Work to be completed: Exclude the images, then return every line below exactly as written.

Information supplied:

*** Begin section ***

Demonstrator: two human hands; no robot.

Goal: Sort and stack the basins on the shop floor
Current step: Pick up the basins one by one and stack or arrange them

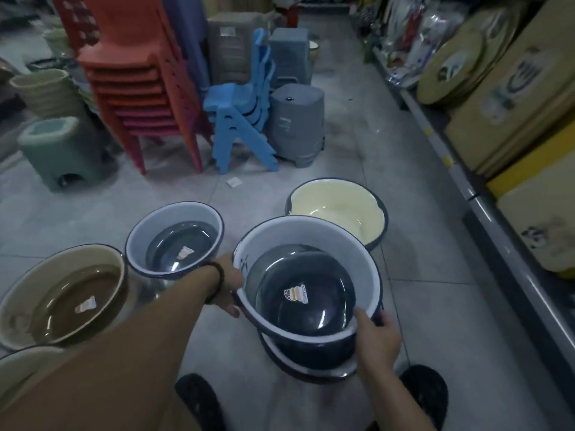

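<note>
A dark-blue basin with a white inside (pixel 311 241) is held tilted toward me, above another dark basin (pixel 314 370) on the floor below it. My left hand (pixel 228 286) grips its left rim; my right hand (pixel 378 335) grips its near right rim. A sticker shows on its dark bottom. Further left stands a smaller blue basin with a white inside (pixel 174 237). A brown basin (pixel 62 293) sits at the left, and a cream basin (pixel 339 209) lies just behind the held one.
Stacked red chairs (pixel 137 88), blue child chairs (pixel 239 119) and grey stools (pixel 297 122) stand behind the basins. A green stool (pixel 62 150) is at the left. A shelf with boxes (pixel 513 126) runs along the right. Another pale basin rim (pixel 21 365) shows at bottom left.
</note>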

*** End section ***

Written answer:
Demonstrator: two human hands; no robot.

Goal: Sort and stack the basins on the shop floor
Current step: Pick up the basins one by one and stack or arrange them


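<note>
A dark-blue basin with a white inside (pixel 311 241) is held tilted toward me, above another dark basin (pixel 314 370) on the floor below it. My left hand (pixel 228 286) grips its left rim; my right hand (pixel 378 335) grips its near right rim. A sticker shows on its dark bottom. Further left stands a smaller blue basin with a white inside (pixel 174 237). A brown basin (pixel 62 293) sits at the left, and a cream basin (pixel 339 209) lies just behind the held one.
Stacked red chairs (pixel 137 88), blue child chairs (pixel 239 119) and grey stools (pixel 297 122) stand behind the basins. A green stool (pixel 62 150) is at the left. A shelf with boxes (pixel 513 126) runs along the right. Another pale basin rim (pixel 21 365) shows at bottom left.
</note>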

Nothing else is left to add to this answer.